→ What is needed
A verbatim copy of the lines from the one with "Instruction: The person" through the final line below is required; print it and nothing else.

→ Recorded information
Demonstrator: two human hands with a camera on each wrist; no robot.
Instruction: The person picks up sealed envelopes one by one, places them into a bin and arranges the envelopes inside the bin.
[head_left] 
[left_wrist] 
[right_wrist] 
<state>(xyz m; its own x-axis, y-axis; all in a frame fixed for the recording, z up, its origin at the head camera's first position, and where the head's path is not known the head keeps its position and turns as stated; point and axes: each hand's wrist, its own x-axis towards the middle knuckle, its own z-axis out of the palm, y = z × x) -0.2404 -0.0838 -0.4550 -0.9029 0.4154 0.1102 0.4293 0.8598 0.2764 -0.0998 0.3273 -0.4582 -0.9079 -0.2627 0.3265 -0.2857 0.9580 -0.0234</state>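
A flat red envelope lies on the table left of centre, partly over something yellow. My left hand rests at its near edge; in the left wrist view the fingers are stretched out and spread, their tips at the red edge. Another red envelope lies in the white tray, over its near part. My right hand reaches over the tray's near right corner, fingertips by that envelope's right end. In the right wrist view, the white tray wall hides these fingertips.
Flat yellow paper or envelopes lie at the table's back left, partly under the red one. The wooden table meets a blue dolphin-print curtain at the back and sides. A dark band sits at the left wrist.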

→ Response to this task
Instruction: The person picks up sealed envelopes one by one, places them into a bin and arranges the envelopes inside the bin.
[head_left] 
[left_wrist] 
[right_wrist] 
<state>(xyz m; its own x-axis, y-axis; all in a frame fixed for the recording, z up, its origin at the head camera's first position, and where the head's path is not known the head keeps its position and turns as stated; point and axes: each hand's wrist, its own x-axis towards the middle knuckle, its own z-axis out of the palm, y = z × x) -0.2404 -0.0838 -0.4550 -0.9029 0.4154 0.1102 0.4293 0.8598 0.2764 -0.0998 0.3273 -0.4582 -0.9079 -0.2627 0.3265 -0.2857 0.9580 -0.0234</state>
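A flat red envelope lies on the table left of centre, partly over something yellow. My left hand rests at its near edge; in the left wrist view the fingers are stretched out and spread, their tips at the red edge. Another red envelope lies in the white tray, over its near part. My right hand reaches over the tray's near right corner, fingertips by that envelope's right end. In the right wrist view, the white tray wall hides these fingertips.
Flat yellow paper or envelopes lie at the table's back left, partly under the red one. The wooden table meets a blue dolphin-print curtain at the back and sides. A dark band sits at the left wrist.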

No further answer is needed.